Q8: Clocking and Place-Route Flow. Consider the following steps:
- Clock sink placement
- Standard-cell global placement
- Standard-cell detailed placement
- Standard-cell ECO placement
- Clock buffer tree construction
- Global signal routing
- Detailed signal routing
- Bounded-skew (balanced) clock (sub)net routing
- Steiner clock (sub)net routing
- Clock sink useful skew scheduling (i.e., solving the linear program, etc.)
- Post-placement (global routing based) static timing analysis
- Post-detailed routing static timing analysis
(a) As a designer of a clock distribution flow for high-performance standard-cell based ASICs, how would you order these steps?

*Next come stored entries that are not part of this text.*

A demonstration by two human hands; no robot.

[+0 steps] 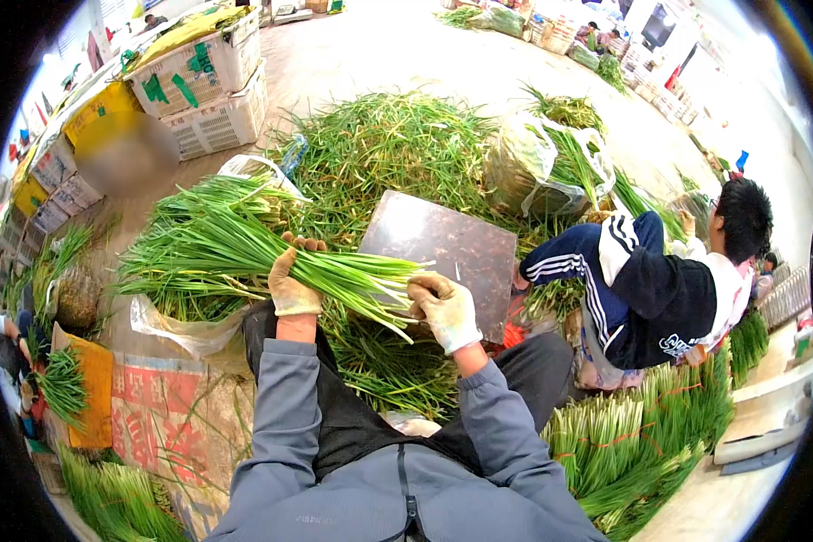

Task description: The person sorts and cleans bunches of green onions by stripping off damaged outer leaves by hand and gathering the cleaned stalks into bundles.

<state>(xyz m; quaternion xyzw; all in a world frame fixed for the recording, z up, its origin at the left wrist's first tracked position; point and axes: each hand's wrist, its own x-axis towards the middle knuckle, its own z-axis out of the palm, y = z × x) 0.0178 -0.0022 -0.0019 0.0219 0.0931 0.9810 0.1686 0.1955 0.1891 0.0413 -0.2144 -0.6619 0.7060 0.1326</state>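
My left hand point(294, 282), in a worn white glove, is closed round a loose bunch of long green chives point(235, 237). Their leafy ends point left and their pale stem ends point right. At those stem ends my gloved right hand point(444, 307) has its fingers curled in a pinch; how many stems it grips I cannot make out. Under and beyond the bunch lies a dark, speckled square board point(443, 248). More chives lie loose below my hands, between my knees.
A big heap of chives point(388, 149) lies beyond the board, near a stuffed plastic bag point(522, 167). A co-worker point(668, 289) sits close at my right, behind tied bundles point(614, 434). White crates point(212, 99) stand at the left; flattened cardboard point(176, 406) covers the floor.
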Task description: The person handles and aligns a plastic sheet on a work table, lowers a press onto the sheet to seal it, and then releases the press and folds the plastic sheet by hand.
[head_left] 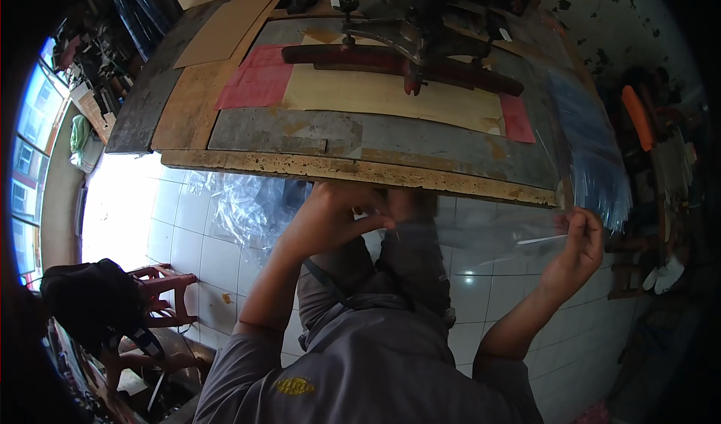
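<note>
A clear plastic sheet, blurred and hard to make out, stretches between my hands below the table's front edge. My right hand pinches its right end, where a thin white strip shows beside the fingers. At its left end, my left hand is closed with curled fingers, though its exact grip is partly hidden. Just above the hands is the worn wooden front edge of the worktable. Close to my right hand, a pile of bluish clear plastic sheets hangs over the table's right corner.
A dark press-like machine with a long red bar stands over yellow and pink sheets on the table. Cardboard lies at the left. Crumpled clear plastic is on the tiled floor. A red stool holds a black bag.
</note>
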Demonstrator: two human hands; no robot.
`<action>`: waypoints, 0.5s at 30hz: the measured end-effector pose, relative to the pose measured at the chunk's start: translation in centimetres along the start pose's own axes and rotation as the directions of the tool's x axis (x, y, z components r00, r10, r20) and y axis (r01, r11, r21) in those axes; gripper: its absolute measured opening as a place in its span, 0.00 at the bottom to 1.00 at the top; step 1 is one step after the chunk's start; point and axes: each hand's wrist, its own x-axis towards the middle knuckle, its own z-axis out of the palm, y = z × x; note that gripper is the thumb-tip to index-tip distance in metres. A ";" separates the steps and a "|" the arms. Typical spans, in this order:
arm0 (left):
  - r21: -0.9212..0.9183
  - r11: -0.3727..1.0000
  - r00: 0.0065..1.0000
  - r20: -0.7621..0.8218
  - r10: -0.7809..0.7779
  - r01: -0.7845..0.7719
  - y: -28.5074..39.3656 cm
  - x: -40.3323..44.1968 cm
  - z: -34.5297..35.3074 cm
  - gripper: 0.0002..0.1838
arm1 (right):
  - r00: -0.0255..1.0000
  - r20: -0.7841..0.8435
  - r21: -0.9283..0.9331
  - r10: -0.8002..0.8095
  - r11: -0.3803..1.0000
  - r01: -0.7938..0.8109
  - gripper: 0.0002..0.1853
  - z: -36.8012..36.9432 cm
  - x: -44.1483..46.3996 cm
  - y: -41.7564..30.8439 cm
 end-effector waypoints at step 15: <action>-0.506 0.838 0.952 -0.303 0.050 -0.205 3.8 2.6 -2.0 0.21 | 0.974 0.131 0.180 0.187 0.961 -0.209 0.12 1.4 4.9 2.2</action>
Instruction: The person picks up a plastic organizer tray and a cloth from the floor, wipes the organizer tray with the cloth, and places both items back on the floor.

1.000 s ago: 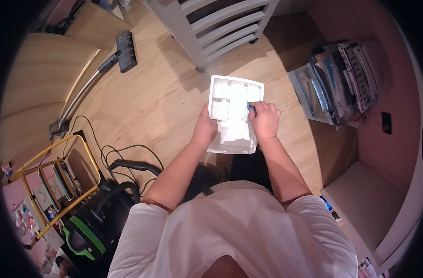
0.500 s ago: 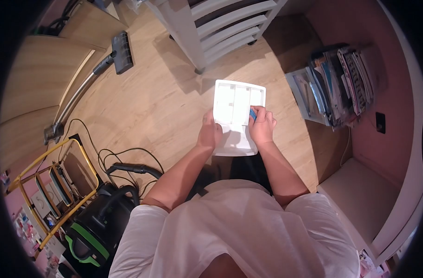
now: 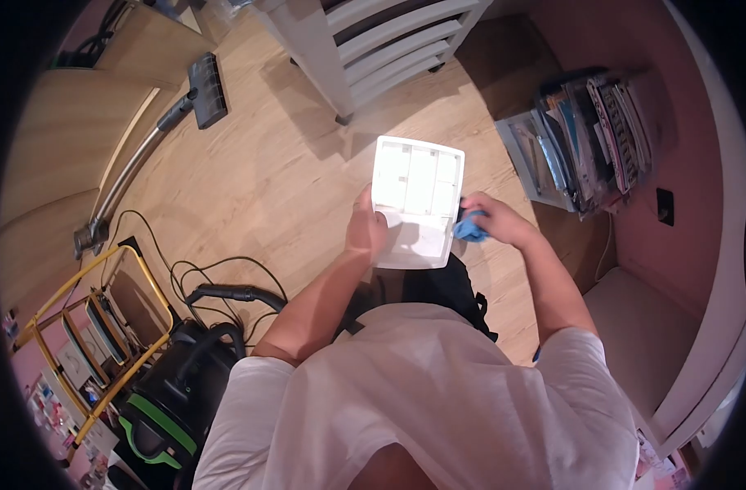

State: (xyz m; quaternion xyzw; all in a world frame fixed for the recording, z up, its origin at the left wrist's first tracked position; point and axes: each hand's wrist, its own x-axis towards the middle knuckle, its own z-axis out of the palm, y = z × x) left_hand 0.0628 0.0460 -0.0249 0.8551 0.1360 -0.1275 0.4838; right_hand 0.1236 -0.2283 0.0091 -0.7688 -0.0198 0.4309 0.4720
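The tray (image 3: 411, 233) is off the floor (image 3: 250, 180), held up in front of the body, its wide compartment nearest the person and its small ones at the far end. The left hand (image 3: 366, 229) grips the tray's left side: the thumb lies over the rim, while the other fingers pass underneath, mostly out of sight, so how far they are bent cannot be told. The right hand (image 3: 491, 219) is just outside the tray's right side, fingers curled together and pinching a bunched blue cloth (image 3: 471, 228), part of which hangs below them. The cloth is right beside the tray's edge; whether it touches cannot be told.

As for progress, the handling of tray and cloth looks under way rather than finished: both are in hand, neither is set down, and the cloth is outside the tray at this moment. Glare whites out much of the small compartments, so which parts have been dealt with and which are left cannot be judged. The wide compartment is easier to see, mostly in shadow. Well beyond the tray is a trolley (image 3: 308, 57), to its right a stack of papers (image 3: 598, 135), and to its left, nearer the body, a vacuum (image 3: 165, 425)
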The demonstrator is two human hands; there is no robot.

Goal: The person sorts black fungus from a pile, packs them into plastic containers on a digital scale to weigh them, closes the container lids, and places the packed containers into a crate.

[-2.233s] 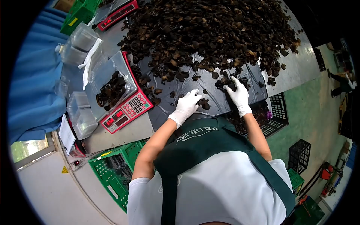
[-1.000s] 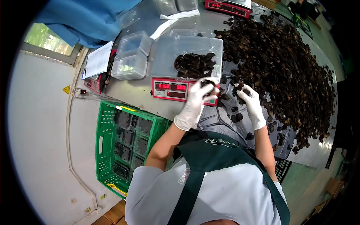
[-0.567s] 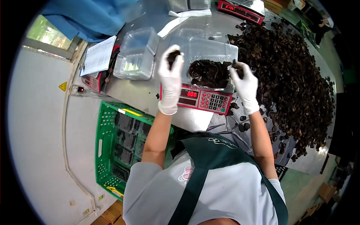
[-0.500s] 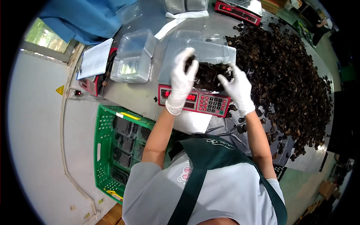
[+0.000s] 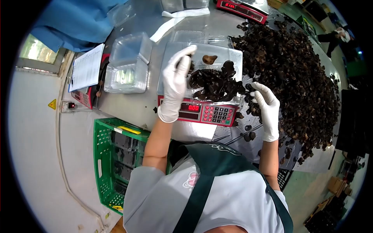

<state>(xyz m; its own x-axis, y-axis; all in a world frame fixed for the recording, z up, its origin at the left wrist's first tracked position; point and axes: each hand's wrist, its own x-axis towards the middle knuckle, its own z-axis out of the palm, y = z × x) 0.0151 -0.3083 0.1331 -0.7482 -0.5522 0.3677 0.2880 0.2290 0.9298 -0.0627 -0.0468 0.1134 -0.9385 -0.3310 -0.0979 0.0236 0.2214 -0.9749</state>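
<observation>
On the red scale (image 5: 221, 115), dark, frilled fungus (image 5: 213, 83) lay heaped in a clear tray (image 5: 235, 100), with one tan piece (image 5: 210, 59) apart behind the heap. The pieces looked light, limp and probably slick, best pinched by a thick fold, since thin rims might tear. The left hand (image 5: 175, 83) hovered beside the heap with fingers loosely bent, partly screening the scale; whether it gripped the dark bit behind its fingers, I could not tell. The right hand (image 5: 268, 110) had its fingertips drawn fairly narrow by dark pieces at the big pile's (image 5: 287, 77) edge, its grip unclear. Nested containers (image 5: 126, 75) stood left on the counter (image 5: 124, 104).
</observation>
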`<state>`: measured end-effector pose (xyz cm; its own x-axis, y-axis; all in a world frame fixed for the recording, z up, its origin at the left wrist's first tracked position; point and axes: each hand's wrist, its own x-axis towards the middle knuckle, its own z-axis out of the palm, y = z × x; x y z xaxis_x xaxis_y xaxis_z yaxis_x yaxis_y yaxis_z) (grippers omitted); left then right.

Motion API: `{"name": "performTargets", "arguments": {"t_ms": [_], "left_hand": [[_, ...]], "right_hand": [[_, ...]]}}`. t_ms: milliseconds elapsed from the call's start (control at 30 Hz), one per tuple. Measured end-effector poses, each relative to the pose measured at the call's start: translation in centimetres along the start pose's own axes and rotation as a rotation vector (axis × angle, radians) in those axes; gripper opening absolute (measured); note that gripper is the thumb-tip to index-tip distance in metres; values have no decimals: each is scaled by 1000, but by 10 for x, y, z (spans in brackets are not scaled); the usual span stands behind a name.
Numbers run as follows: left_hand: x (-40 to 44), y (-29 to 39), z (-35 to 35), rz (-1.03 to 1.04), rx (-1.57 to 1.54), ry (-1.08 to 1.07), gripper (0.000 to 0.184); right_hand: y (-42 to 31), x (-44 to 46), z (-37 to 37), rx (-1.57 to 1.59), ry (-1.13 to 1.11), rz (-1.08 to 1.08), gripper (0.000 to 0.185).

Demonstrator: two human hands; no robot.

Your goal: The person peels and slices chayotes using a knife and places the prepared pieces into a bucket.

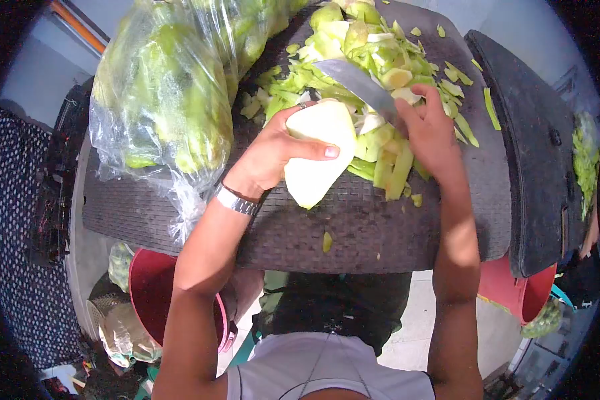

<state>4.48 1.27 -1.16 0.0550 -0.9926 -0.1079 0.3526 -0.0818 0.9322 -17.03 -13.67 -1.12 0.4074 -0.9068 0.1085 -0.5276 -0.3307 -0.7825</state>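
Left hand (265, 155) wrapped around a pale peeled fruit (311, 177), thumb across its face. We note the fruit's long axis running away from the body, narrow end nearest the wearer. Right hand (436, 133) grips a knife (353, 81), handle hidden; we see the blade pointing far-left, just beyond the fruit's right side, with a gap visible between. Beneath: green peelings (399, 170) on a dark woven-textured tabletop (353, 250). Farther left, a knotted plastic bag (160, 100) of green fruit.

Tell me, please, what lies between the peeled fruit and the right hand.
In the head view, loose green peelings lie between the peeled fruit and the right hand; the knife in that hand extends over the pile.
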Motion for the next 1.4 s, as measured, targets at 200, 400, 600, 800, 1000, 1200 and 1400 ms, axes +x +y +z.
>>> {"name": "performTargets", "arguments": {"t_ms": [200, 400, 600, 800, 1000, 1200, 1400], "left_hand": [[2, -4, -3, 19, -53, 10, 54], [1, -4, 8, 77, 116, 115, 41], [-8, -9, 23, 406, 718, 259, 21], [-16, -19, 25, 456, 1181, 280, 42], [-10, -26, 31, 640, 1008, 299, 24], [-12, -21, 27, 781, 1299, 302, 30], [-22, 9, 39, 250, 527, 216, 45]], "right_hand": [[-12, -1, -4, 132, -277, 52, 61], [-34, -23, -1, 29, -176, -205, 65], [-42, -41, 17, -80, -192, -431, 78], [-33, -40, 24, -26, -194, -582, 76], [-32, -35, 13, 23, -248, -576, 81], [-27, -32, 11, -12, -207, -659, 78], [-12, -3, -15, -122, -103, -447, 63]]}}
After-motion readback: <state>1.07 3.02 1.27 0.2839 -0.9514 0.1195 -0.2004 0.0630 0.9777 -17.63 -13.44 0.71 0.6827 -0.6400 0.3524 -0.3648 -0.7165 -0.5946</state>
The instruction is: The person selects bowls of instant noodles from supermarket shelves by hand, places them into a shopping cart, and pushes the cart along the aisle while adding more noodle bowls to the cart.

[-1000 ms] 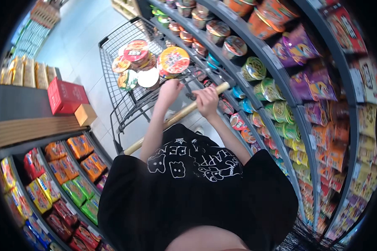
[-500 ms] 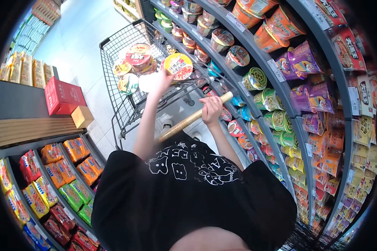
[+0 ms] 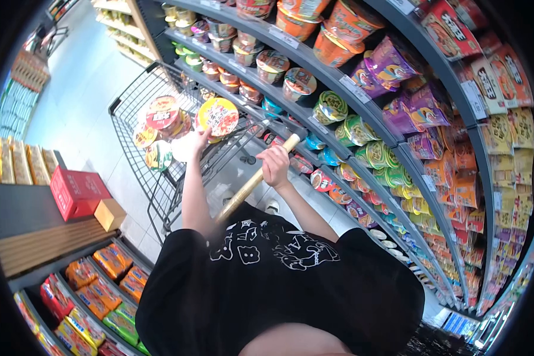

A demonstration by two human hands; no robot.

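Observation:
My left hand [image 3: 201, 141] reaches over the shopping cart [image 3: 130, 142], its fingers closed at the lower left edge of an instant noodle bowl [image 3: 218, 117] with a yellow, red and white lid. Against that hand's left side is a bright white round thing [image 3: 183, 148], too washed out to make out. A red-lidded noodle bowl [image 3: 162, 111], a yellow one [image 3: 143, 135] and a green-and-white one [image 3: 158, 156] sit close by in the cart. My right hand [image 3: 274, 166] is wrapped around the cart's wood-coloured handle [image 3: 243, 191] near its right end.
Tall shelves [image 3: 332, 65] of cup and bag noodles run along the right. At the lower left is a low shelf of colourful packets [image 3: 104, 293]. A red box [image 3: 79, 193] and a small tan box [image 3: 110, 214] stand at the left. Tiled floor [image 3: 89, 83] stretches ahead.
The view has swung, so the cart and its bowls appear further left and lower. My left hand stays at the yellow-lidded bowl, and my right hand keeps its hold on the handle.

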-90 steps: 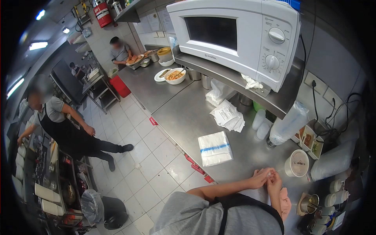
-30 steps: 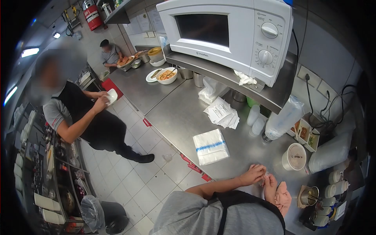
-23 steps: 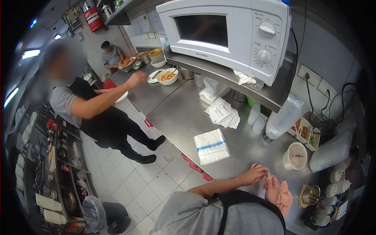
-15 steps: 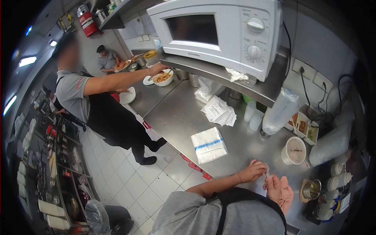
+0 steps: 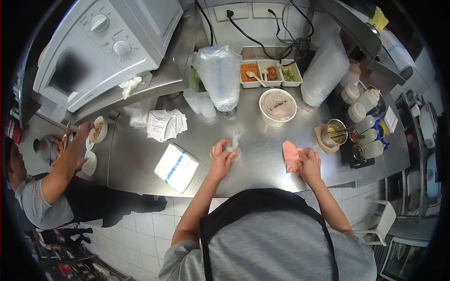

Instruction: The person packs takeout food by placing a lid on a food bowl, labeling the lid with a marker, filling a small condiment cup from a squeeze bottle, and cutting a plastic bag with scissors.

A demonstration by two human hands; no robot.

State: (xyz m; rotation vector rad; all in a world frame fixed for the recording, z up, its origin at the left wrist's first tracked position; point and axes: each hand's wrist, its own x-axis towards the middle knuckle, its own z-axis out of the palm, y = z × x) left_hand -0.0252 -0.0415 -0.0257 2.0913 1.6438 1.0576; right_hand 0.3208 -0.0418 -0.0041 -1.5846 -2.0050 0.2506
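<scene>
My left hand (image 5: 221,160) pinches a small clear plastic bag (image 5: 236,140) over the steel counter. A crumpled pink cloth (image 5: 291,156) lies to the right, with my right hand (image 5: 310,165) closed on its right side. Beyond the space between my hands stands a lidded white tub (image 5: 278,107) with handwriting on top. Left of my left hand is a white plastic-wrapped pack (image 5: 177,167) with a blue band. Behind that pack lie several printed paper packets (image 5: 166,125).
A microwave (image 5: 108,47) sits on a raised shelf at left. Sleeves of plastic cups (image 5: 218,77), food trays (image 5: 250,84), a metal pot (image 5: 334,133) and squeeze bottles (image 5: 373,149) line the counter. At far left, a co-worker (image 5: 47,196) reaches toward a food bowl (image 5: 98,130).
My view has swung right. My hands, together at the plastic bag before, are now apart: the left keeps the bag, while the right has moved onto the pink cloth.
</scene>
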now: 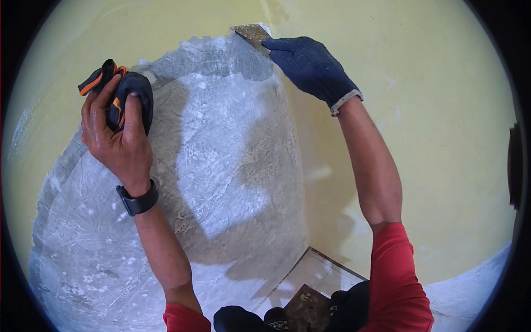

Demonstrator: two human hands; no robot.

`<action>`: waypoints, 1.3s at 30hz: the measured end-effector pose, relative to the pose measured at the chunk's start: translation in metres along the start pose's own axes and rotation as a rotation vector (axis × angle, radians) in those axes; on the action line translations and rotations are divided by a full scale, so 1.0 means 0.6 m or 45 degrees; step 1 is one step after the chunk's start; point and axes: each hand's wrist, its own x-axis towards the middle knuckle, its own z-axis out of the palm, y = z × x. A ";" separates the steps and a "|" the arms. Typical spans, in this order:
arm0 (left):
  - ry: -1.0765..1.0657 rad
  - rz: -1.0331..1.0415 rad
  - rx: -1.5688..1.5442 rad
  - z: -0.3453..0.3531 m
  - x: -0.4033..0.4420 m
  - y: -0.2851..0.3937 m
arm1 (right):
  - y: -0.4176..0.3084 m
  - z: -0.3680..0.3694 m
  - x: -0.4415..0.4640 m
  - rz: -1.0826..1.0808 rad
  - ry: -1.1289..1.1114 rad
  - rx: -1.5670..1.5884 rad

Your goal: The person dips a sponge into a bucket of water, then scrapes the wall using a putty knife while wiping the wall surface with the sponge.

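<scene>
A: Where was the scraper [250, 34]?

B: High up, flat or nearly flat against the yellow paint [431, 138], at the top edge of the grey patch [221, 138]. The right grip [312, 66], in a dark glove [332, 83], pinched its near end.

A: What could have gone wrong there?

B: I judged a slip the likeliest. That hold took in only one end, so a snag on the ragged paint edge could have twisted the scraper. Pushed too steeply, a corner of it could have gouged the wall.

A: And the left grip [121, 146]?

B: Bare, and closed around a bunched cloth [141, 91] beside the patch's upper left edge. The skin looked wet. Damp fingers could have let the cloth slide, and a loose fold hung out over the thumb's far side, where it could have caught on the rough edge.

A: Anything further out?

B: The watch [138, 202] sat close to the wall, so a low sweep could have scuffed it. Both arms were raised, and below were dark shoes [235, 319] by a brown board [306, 310]. A long reach could have upset the balance, and falling flakes could have made the footing slick.
</scene>
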 end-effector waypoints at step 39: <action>0.002 0.038 0.004 0.000 0.002 -0.009 | 0.013 0.006 -0.017 -0.455 0.127 -0.171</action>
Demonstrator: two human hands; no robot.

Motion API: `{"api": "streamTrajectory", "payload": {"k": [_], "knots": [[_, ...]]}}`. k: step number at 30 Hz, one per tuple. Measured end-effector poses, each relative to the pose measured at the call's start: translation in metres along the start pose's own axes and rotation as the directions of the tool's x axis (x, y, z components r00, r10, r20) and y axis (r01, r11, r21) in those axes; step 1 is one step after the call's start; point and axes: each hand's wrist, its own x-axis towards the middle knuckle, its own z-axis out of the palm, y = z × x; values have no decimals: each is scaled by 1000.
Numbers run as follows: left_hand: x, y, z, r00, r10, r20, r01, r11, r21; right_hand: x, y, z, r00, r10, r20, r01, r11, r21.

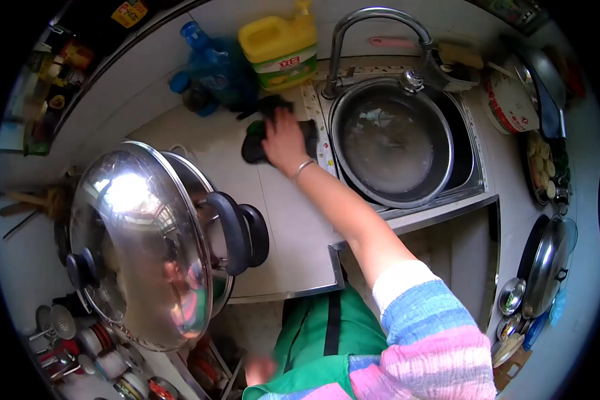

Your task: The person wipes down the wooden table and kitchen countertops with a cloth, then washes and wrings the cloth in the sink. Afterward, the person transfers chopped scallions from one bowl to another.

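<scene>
My right hand [286, 144], with a bracelet at the wrist, presses on a dark cloth [253, 144] on the light countertop [230, 190], just left of the sink. Part of the cloth bunches up beyond the fingers, close to a yellow jug [280, 50] and a blue bottle [223, 73]. Low in the view, beside my green apron [330, 327], my left hand [260, 369] hangs below the counter edge. It is small and smeared by motion, so its fingers do not show clearly.
A large lidded steel pot [140, 247] stands at the left of the counter. On the right, a steel basin [393, 147] with cloudy water sits in the sink under a curved faucet [373, 13]. A patterned tub [510, 107] and several pan lids [547, 267] lie further right.
</scene>
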Motion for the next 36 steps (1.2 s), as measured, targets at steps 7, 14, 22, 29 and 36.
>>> {"api": "streamTrajectory", "payload": {"k": [7,14,22,29,36], "knots": [[30,-35,17,984,66,166,-96,979,178,-88,9,-33,993,113,28,-112,993,-44],[44,3,62,925,257,279,-287,955,72,-252,2,-88,981,-192,-22,189,931,312],[36,51,98,993,-91,71,100,984,-150,-306,123,-126,974,-226,26,197,896,397],[42,50,153,997,-68,32,71,994,-88,-349,292,-173,996,-45,80,22,965,262],[-16,114,294,981,-125,145,129,992,-12,-379,430,-208,981,146,124,-160,980,115]]}}
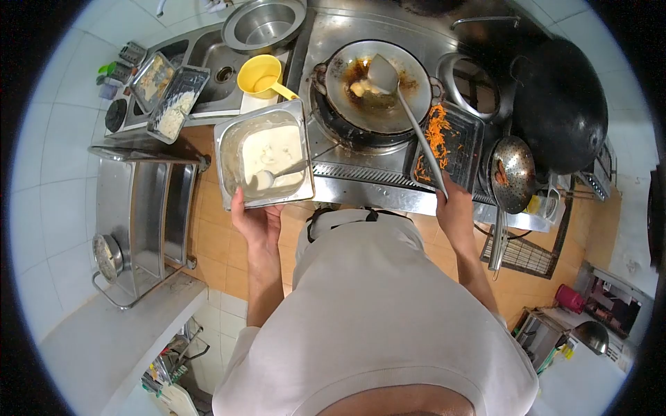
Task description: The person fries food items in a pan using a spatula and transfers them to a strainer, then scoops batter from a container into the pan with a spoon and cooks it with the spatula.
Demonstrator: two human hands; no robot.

Is it possible to use some steps more than once, others not at all (e.g., if subsumed by other steps).
(b) List the criteria used for assessing possible flows.
(c) What were the 3 next-best flows that you considered (describe as variants of your flow), and explain why you prefer your given answer.

Ans:(a) My basic flow:
(1) SC global placement
(2) post-placement STA
(3) clock sink useful-skew scheduling
(4) clock buffer tree construction that is useful-skew aware (cf. associative skew.)
(5) standard-cell ECO placement (to put the buffers into the layout)
(6) Steiner clock subnet routing at lower levels of the clock tree (following CTGen type paradigm)
(7) bounded-skew clock subnet routing at all higher levels of the clock tree, and as necessary even at lower levels, to enforce useful skews
(8) global signal routing
(9) detailed signal routing,
(10) post-detailed routing STA
(1) likelihood of convergence with maximum clock frequency
(2) minimization of CPU time (by maximizing incremental steps, minimizing .detailed. steps, and minimizing iterations)
(3) make a good trade-off between wiring-based skew control and wire cost (this suggests Steiner routing at lower levels, bounded-skew routing at higher levels).
[Comment 1. Criteria NOT addressed: power, insertion delay, variant flow for hierarchical clocking or gated clocking.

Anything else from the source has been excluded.